## Problem description
With both ends included, repeat exactly the lines of the entries below from the one containing "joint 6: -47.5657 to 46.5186" down to the one containing "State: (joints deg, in", and no others.
[Opening Extracted entries section]
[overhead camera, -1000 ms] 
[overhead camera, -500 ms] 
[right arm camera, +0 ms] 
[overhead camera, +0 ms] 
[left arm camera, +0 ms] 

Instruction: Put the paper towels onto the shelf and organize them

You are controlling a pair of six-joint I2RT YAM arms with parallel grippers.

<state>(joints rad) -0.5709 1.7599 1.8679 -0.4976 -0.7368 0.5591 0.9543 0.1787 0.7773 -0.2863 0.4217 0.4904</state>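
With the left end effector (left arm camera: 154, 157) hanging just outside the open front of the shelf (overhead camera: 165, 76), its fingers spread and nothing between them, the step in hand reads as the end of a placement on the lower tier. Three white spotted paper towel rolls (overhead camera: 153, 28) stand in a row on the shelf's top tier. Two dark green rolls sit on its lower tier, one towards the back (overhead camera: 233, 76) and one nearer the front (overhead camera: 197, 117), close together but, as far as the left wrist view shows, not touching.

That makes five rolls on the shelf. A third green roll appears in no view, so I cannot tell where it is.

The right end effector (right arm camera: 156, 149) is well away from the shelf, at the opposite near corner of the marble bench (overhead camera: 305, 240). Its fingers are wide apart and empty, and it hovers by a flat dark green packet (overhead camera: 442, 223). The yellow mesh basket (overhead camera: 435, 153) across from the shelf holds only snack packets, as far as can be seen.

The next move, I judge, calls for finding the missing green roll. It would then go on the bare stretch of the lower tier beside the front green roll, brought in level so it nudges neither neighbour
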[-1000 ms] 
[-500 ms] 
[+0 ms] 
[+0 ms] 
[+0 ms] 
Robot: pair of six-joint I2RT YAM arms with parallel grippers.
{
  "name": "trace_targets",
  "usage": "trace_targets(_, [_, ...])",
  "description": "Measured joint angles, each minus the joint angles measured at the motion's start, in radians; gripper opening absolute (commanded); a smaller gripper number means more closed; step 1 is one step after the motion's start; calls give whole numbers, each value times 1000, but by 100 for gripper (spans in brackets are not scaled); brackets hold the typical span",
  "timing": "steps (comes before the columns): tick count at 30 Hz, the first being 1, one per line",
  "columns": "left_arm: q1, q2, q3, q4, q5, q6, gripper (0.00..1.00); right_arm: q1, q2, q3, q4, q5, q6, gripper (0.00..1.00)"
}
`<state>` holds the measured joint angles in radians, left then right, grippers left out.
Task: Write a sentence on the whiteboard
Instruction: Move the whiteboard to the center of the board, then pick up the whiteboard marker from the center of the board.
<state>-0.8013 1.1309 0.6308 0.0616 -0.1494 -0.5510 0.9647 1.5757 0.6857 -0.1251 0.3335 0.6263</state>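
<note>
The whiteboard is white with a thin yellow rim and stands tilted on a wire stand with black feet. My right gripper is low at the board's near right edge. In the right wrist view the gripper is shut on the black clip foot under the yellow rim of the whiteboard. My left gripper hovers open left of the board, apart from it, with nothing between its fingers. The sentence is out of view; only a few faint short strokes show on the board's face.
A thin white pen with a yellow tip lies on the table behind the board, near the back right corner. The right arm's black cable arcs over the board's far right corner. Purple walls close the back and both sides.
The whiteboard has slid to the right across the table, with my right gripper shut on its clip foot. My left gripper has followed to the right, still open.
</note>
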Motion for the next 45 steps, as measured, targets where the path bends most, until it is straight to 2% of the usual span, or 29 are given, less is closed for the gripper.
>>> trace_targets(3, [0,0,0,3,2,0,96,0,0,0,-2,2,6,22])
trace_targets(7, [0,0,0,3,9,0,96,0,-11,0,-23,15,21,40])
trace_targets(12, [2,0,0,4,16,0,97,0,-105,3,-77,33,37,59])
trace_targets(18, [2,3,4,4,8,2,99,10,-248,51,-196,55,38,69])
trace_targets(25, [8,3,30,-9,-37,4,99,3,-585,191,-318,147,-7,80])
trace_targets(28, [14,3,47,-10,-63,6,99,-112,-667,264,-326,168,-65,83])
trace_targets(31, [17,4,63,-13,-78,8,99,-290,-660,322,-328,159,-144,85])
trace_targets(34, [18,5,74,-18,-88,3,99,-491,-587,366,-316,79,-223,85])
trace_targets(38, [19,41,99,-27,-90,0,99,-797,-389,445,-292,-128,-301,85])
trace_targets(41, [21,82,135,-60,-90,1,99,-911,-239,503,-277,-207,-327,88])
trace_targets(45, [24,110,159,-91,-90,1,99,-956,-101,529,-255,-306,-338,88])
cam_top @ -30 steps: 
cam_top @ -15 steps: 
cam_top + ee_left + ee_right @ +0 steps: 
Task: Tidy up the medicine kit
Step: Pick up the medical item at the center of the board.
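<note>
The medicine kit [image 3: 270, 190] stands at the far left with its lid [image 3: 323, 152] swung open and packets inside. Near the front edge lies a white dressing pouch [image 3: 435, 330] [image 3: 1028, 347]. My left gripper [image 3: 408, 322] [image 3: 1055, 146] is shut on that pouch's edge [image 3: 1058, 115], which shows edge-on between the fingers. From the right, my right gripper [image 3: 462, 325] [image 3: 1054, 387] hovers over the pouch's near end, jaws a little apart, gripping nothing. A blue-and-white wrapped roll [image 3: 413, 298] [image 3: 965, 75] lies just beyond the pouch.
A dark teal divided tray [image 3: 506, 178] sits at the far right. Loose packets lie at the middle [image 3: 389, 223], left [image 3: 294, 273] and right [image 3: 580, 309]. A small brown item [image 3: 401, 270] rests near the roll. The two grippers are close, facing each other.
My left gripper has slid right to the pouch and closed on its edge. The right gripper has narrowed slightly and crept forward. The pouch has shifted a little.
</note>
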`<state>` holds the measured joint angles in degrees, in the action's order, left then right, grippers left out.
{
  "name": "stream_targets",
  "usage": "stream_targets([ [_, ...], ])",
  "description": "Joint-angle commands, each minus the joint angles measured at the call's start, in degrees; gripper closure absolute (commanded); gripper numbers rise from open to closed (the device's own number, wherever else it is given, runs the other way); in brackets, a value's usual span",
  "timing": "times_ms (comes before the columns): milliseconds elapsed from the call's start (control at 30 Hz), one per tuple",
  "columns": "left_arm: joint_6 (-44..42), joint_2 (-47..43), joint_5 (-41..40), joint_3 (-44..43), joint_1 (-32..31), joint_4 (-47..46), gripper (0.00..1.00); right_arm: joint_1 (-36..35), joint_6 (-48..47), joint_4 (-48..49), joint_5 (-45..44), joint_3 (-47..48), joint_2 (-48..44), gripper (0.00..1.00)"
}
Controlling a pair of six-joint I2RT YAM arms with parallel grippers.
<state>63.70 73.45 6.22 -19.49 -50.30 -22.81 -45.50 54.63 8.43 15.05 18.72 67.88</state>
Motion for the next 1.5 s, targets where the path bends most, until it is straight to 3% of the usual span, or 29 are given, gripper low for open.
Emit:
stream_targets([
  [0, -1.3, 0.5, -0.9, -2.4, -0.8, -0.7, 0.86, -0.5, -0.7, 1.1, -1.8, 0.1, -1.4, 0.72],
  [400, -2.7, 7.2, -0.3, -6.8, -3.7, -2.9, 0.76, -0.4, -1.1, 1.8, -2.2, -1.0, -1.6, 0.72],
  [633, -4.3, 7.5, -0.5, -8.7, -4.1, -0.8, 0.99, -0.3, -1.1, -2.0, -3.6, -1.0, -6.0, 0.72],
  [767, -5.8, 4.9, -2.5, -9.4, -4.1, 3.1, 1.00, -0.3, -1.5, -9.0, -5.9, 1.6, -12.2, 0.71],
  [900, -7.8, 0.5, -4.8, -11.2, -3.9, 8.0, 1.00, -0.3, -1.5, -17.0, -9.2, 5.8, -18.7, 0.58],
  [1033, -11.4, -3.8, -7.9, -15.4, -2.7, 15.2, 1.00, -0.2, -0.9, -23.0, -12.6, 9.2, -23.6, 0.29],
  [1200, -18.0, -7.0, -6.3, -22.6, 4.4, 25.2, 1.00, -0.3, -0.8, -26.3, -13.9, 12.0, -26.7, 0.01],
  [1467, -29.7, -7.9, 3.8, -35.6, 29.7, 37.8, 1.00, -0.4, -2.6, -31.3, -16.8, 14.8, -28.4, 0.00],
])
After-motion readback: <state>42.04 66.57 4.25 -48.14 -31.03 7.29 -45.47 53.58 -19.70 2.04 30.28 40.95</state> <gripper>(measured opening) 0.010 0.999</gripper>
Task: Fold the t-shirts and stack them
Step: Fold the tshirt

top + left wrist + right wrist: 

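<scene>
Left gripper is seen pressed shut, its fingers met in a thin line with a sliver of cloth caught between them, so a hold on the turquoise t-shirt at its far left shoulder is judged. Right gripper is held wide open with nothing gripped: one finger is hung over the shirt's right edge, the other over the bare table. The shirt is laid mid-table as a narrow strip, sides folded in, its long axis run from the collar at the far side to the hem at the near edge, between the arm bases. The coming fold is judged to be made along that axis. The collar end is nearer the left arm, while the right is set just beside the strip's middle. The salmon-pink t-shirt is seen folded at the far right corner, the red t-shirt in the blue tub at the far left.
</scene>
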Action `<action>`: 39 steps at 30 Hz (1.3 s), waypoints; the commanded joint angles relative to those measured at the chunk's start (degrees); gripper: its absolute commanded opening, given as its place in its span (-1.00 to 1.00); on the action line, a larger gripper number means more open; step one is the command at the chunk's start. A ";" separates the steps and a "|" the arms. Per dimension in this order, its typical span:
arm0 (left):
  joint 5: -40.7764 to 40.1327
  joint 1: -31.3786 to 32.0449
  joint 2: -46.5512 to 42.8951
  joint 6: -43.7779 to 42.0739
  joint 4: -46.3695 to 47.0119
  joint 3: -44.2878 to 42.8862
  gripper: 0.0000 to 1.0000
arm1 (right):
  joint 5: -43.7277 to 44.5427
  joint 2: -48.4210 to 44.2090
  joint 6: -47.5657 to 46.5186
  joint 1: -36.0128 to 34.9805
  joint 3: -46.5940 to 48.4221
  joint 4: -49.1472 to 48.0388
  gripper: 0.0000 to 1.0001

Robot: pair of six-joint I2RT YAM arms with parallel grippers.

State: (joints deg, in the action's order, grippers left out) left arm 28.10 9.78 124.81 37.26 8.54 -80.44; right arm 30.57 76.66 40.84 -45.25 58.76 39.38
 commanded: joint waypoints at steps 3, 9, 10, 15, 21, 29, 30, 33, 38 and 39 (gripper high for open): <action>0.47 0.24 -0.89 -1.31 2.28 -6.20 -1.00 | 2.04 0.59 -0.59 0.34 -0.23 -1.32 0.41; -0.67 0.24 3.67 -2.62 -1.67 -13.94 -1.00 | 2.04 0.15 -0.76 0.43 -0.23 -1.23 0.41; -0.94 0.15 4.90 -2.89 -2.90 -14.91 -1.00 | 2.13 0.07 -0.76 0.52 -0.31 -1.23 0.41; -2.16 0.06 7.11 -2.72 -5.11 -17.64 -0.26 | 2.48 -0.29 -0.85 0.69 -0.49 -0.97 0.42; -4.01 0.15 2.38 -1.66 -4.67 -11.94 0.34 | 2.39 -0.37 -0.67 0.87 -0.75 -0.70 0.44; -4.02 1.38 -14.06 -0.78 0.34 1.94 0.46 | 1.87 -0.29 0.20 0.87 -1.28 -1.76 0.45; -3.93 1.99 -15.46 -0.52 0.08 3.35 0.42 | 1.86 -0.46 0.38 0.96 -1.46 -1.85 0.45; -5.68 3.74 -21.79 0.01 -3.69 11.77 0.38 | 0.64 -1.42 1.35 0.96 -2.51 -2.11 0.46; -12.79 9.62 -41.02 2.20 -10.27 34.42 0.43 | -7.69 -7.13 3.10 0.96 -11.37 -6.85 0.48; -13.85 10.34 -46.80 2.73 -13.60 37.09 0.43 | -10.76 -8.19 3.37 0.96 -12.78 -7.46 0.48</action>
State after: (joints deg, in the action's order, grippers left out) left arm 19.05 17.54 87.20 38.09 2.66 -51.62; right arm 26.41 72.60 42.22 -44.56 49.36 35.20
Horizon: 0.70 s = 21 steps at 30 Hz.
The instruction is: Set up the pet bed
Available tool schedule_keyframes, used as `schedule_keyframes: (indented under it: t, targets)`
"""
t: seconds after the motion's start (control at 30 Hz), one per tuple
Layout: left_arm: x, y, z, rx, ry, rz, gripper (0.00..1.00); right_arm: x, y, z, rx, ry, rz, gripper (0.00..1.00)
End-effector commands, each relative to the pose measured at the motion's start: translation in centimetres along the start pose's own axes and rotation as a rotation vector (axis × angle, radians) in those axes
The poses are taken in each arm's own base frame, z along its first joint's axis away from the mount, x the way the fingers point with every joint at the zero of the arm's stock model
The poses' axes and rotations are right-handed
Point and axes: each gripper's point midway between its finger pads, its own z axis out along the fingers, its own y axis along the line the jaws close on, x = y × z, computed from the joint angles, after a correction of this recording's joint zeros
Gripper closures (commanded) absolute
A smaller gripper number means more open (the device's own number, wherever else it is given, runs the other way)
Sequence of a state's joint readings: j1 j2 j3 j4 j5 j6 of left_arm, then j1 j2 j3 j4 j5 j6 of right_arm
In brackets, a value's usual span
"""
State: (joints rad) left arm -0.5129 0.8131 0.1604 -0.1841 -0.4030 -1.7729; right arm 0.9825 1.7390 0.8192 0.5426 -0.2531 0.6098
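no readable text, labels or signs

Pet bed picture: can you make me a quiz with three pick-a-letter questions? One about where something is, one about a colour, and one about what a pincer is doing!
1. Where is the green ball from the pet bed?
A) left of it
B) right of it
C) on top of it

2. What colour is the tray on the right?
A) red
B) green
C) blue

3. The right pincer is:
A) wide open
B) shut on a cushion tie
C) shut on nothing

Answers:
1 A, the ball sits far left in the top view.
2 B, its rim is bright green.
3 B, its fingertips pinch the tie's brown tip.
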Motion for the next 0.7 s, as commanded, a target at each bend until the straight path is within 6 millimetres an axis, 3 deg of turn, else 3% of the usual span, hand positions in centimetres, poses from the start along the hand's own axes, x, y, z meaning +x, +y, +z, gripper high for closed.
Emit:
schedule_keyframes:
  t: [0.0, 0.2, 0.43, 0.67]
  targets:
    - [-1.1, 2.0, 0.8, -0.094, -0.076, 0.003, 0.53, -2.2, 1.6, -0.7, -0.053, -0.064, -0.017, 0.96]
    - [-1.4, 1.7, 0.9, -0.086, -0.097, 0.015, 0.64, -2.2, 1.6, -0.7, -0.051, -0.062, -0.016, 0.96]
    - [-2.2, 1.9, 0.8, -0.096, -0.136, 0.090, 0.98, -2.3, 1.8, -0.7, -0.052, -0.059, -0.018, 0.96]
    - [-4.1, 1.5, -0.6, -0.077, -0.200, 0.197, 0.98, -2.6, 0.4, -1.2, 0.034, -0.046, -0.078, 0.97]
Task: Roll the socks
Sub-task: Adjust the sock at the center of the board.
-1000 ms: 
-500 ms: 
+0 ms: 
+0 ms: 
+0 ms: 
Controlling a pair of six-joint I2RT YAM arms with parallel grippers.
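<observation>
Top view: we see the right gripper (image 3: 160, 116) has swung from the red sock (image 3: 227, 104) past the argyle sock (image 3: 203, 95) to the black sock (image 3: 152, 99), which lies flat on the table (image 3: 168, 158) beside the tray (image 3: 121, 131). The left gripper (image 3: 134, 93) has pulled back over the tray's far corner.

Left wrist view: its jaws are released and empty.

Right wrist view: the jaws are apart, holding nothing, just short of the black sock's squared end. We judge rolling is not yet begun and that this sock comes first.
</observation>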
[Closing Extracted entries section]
## Written solution
  joint 6: -47.5657 to 46.5186
  joint 1: -36.0128 to 34.9805
  joint 3: -46.5940 to 48.4221
  joint 4: -49.1472 to 48.0388
  gripper: 0.0000 to 1.0001

Robot: pair of six-joint I2RT YAM arms with parallel grippers.

State: (joints deg, in the action's order, grippers left out) left arm 28.10 9.78 124.81 37.26 8.54 -80.44; right arm 30.57 76.66 40.84 -45.25 58.76 39.38

With this, the answer is done.